2.7 Subsets (.NET, C#, CSharp, VB, Visual Basic, F#)
In addition to accessors for individual elements, columns, or rows in a data frame (Section 2.6), class DataFrame provides a large number of indexers and member functions for accessing sub-frames containing any arbitrary subset of rows, columns, or both (Section 2.8).
Such indexers and methods accept the NMath types Slice and Range to indicate sets of row or column indices with constant spacing, as well as abstract values like Slice.All for indexing all elements.
In addition, NMath Stats introduces a new class called Subset. Like a Slice or Range, a Subset represents a collection of indices that can be used to view a subset of data from another data structure. Unlike a Slice or Range, however, a Subset need not be continuous, or even ordered. It is simply an arbitrary collection of indices.
This section describes the Subset class.
Subset instances can be constructed in a variety of ways. One constructor simply accepts an array of integers:
Code Example – C#
var sub = new Subset( new int[] { 5, 4, 0, 12 } );
Another constructor accepts an ICollection whose elements are all System.Int32.
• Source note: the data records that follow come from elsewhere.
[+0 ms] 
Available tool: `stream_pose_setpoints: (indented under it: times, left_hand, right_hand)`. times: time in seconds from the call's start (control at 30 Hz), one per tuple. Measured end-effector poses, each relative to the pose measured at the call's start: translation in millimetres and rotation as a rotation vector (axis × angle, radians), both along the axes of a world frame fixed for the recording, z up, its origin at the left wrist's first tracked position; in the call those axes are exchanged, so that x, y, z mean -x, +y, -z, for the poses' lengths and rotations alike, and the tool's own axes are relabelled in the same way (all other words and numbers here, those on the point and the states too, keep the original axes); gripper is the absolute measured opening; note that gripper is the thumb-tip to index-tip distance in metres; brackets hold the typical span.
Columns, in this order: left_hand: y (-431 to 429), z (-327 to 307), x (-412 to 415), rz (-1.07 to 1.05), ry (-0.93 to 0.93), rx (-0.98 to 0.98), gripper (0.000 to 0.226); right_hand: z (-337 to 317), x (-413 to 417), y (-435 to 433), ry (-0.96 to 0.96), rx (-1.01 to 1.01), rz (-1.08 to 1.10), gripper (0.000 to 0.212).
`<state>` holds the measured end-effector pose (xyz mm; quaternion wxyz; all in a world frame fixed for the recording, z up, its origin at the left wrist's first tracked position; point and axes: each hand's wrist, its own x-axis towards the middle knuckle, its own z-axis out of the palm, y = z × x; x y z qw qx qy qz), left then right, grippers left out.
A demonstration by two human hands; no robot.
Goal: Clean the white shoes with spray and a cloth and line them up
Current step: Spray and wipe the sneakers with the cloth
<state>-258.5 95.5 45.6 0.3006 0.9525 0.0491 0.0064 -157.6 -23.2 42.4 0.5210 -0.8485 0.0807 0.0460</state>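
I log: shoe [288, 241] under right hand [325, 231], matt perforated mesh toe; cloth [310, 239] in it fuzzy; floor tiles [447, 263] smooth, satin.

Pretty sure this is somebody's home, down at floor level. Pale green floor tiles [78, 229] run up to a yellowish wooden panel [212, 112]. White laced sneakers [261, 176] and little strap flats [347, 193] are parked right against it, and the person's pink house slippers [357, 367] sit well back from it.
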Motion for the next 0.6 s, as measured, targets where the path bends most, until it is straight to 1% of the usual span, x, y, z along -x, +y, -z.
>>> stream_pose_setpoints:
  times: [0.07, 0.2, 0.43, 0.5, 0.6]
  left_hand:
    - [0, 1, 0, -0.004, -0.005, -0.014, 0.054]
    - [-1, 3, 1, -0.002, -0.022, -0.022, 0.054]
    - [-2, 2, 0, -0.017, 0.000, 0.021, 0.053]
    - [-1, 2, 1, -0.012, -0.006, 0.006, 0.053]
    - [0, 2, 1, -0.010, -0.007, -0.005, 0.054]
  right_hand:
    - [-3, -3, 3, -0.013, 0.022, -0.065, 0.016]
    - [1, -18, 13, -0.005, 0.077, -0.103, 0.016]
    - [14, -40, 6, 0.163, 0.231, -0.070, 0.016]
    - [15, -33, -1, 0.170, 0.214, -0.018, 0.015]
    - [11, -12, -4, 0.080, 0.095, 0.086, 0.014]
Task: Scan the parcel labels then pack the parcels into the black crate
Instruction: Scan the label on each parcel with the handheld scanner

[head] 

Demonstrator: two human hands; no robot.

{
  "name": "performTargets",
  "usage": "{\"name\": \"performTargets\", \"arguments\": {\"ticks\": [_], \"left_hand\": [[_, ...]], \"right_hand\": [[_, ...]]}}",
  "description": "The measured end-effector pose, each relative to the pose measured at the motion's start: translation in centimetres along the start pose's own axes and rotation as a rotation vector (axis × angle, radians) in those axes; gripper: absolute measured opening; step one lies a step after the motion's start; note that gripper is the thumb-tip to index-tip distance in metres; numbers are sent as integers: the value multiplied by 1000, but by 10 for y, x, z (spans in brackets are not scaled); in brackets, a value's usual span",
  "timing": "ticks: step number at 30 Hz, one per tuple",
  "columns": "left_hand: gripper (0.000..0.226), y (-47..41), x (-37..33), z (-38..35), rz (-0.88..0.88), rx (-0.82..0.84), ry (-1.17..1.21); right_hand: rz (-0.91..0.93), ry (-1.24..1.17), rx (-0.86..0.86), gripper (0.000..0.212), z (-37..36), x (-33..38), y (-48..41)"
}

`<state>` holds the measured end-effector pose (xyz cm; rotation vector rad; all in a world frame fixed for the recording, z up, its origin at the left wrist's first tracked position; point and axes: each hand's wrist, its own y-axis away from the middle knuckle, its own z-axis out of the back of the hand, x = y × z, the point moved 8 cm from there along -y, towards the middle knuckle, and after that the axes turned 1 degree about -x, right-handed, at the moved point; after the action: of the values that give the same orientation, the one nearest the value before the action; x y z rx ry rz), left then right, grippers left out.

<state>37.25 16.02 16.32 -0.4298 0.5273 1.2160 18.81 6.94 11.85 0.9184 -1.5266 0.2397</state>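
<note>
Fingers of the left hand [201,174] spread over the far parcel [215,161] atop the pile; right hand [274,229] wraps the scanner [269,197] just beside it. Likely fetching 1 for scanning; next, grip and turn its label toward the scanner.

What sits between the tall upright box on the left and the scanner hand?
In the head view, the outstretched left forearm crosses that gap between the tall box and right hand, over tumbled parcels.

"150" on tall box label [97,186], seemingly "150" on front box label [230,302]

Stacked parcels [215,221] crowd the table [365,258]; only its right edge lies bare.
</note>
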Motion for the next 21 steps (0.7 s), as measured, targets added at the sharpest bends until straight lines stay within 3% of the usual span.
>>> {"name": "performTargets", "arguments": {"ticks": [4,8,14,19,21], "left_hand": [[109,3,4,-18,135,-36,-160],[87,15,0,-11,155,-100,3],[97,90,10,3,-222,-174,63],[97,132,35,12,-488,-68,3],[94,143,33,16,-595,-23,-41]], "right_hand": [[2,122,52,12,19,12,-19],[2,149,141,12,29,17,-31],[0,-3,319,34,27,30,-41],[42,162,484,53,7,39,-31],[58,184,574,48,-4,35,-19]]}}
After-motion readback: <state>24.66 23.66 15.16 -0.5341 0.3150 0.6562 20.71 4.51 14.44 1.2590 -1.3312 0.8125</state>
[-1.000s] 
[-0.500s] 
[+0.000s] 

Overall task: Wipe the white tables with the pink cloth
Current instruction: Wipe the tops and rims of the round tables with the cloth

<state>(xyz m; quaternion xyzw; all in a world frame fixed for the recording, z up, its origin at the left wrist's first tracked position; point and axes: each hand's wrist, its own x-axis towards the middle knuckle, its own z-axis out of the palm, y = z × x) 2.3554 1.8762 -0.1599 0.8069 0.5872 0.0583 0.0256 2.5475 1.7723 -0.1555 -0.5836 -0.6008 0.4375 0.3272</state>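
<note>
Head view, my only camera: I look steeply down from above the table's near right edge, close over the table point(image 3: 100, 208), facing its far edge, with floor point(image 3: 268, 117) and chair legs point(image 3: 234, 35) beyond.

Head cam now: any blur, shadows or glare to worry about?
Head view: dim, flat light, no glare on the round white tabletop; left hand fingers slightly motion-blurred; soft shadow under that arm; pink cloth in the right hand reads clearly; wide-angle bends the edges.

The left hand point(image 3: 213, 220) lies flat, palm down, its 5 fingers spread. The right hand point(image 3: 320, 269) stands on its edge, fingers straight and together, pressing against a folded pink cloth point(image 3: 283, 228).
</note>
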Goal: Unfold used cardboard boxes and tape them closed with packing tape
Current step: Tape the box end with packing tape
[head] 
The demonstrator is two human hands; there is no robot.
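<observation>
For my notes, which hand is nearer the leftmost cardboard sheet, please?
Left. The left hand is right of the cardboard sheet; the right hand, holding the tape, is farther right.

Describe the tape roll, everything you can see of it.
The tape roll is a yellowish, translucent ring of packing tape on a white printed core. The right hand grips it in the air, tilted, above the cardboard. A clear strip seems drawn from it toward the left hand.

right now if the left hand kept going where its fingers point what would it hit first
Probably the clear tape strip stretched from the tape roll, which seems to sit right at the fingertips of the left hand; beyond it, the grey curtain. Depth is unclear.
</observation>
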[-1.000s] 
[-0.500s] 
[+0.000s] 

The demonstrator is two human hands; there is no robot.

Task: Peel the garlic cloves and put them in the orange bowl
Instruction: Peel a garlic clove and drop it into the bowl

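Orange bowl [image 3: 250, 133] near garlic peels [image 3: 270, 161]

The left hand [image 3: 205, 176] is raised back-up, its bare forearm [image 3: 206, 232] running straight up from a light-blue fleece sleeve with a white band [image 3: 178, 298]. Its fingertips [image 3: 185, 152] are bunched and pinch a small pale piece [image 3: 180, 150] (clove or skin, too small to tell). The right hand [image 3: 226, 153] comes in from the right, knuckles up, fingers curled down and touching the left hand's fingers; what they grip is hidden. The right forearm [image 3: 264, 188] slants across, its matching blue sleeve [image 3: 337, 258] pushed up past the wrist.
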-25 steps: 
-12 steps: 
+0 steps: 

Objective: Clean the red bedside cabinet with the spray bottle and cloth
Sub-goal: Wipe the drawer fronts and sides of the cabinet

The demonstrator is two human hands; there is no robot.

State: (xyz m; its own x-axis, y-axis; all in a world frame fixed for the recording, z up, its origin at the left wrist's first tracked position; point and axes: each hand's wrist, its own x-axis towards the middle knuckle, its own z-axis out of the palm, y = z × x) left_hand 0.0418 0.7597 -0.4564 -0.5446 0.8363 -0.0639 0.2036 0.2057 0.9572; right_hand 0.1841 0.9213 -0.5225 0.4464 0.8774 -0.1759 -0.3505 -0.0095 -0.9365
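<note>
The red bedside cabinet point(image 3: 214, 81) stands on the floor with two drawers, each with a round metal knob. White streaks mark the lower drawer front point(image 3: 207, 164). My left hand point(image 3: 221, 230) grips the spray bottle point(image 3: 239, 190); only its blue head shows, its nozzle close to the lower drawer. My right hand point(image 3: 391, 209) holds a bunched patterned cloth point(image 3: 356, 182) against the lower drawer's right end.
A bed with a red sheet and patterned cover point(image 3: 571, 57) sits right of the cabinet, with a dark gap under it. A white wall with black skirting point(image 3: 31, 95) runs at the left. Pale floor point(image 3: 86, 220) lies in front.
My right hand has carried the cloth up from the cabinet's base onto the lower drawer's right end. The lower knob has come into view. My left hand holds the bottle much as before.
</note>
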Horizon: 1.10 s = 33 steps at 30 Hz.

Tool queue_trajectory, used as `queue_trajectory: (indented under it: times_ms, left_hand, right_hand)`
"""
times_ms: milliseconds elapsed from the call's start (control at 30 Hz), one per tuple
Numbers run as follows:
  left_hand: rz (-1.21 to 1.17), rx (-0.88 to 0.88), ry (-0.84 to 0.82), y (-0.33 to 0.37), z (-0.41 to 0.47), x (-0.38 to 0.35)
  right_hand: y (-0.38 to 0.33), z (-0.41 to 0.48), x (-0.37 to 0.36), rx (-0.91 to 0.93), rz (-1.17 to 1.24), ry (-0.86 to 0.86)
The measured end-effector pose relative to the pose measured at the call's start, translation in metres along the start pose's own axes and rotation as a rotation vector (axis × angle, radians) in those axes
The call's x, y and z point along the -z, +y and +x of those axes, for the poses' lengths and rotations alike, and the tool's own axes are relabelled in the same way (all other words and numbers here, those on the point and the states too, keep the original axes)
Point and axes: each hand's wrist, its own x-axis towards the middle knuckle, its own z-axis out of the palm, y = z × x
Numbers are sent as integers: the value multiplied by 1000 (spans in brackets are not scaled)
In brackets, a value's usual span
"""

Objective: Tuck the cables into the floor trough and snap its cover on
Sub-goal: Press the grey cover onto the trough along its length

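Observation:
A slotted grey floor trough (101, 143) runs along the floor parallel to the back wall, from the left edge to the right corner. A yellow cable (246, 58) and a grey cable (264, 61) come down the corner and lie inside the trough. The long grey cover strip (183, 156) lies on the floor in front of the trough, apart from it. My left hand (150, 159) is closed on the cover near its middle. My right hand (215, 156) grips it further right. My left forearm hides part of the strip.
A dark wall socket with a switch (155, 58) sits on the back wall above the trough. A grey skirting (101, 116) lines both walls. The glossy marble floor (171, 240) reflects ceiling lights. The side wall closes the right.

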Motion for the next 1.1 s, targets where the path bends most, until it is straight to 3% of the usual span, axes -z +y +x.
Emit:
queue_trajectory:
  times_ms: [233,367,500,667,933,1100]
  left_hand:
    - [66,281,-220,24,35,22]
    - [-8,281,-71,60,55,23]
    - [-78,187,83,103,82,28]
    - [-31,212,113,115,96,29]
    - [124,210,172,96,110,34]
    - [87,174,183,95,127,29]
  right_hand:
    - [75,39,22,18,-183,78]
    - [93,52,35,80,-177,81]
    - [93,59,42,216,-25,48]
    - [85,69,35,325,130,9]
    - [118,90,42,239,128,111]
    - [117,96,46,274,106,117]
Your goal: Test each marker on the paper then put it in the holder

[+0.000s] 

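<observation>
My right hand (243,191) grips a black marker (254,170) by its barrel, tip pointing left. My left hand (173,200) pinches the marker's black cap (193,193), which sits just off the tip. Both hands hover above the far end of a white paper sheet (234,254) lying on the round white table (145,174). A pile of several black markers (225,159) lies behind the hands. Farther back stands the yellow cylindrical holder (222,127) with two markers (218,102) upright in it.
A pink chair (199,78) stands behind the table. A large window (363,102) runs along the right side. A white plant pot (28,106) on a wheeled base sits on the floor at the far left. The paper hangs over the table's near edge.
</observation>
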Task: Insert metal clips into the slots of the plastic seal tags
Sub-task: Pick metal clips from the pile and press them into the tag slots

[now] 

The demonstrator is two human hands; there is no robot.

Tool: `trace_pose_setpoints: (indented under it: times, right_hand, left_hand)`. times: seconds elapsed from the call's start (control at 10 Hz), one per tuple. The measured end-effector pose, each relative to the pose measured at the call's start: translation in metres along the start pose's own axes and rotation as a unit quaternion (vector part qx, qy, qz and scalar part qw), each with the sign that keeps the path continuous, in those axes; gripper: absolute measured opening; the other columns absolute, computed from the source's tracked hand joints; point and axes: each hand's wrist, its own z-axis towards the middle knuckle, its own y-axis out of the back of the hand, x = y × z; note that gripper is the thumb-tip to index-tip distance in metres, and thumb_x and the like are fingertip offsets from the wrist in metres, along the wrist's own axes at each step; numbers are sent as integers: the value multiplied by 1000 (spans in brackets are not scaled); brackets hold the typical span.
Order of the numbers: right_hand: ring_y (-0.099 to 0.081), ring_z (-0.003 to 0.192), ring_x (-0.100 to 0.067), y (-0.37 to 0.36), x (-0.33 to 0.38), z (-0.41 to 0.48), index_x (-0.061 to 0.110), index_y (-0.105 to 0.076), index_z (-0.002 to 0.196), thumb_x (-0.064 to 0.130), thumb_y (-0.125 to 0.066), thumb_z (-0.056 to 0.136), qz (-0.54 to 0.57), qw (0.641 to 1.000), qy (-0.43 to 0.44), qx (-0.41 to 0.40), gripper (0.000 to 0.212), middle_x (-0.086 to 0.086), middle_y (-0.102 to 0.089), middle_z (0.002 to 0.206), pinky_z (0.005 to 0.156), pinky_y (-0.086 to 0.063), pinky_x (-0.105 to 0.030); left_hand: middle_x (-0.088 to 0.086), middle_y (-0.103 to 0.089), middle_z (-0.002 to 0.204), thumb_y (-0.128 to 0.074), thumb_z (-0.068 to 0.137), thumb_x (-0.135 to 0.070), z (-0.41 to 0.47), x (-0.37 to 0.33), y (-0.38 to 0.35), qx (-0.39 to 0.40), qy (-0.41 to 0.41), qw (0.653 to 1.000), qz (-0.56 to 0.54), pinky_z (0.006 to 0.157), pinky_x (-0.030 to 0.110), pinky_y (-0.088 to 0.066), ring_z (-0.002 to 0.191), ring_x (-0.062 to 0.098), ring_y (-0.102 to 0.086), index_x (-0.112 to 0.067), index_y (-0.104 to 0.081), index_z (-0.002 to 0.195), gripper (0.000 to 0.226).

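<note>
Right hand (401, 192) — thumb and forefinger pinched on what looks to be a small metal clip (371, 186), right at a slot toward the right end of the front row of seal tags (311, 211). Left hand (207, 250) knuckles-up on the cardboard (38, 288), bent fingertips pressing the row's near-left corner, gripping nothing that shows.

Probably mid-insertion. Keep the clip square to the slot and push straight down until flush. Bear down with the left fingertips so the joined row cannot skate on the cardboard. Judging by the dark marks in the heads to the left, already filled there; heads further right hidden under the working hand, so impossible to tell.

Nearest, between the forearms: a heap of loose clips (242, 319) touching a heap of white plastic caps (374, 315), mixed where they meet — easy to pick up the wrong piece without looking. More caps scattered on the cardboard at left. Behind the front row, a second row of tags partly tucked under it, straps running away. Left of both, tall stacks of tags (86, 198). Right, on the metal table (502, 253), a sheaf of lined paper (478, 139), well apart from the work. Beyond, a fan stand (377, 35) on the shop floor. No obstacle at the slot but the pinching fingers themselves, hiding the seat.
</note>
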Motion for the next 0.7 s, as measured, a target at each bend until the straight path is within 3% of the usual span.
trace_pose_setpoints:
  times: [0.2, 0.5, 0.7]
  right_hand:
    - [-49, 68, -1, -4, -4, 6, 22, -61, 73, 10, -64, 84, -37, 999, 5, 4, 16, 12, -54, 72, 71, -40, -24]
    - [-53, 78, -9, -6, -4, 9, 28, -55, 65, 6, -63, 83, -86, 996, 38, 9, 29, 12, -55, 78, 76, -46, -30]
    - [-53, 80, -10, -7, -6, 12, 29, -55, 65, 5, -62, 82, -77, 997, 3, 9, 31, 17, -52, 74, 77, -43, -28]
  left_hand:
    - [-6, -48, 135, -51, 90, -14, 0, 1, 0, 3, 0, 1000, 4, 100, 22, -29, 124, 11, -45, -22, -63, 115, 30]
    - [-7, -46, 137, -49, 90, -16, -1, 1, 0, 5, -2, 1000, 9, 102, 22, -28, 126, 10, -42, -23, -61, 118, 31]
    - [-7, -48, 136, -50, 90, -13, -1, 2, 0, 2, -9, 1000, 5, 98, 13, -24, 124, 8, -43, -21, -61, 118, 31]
A very useful constructor takes an array of boolean values and constructs a Subset containing the indices of all true elements in the array. This can used, for example, to create a subset from a DataFrame containing the indices of the rows or columns than meet a certain criteria.
Thus, this code creates a subset of row indices containing those rows where the value in column 2 is greater than the value in column 3:
Code Example – C#
var bArray = new bool[ df.Rows ]; for ( int i = 0; i < df.Rows; i++ ) { bArray[i] = ( df[2][i] > df[3][i] ); } var rowIndices = new Subset( bArray );
This Subset could be use to access the sub-frame containing only those rows that meet the criterion, as described in Section 2.8.
A Subset can also be constructed from an array of other subsets. The subsets are simply concatenated. To created a sorted Subset of the unique indices, you can call Unique() on the constructed Subset (see below).
Lastly, constructors are provided that construct subsets with continuous spacing, like slices and ranges. For instance, this code creates a subset starting at 2, with 5 total elements, and a stepsize of 1:
Code Example – C#
var sub = new Subset( 2, 5, 1 );
Class Subset provides the following read-only properties:
● First gets the first index in the subset.
● Length gets the total number of indices in the subset.
● Indices gets the underlying array of integers.
● Last gets the last index in the subset.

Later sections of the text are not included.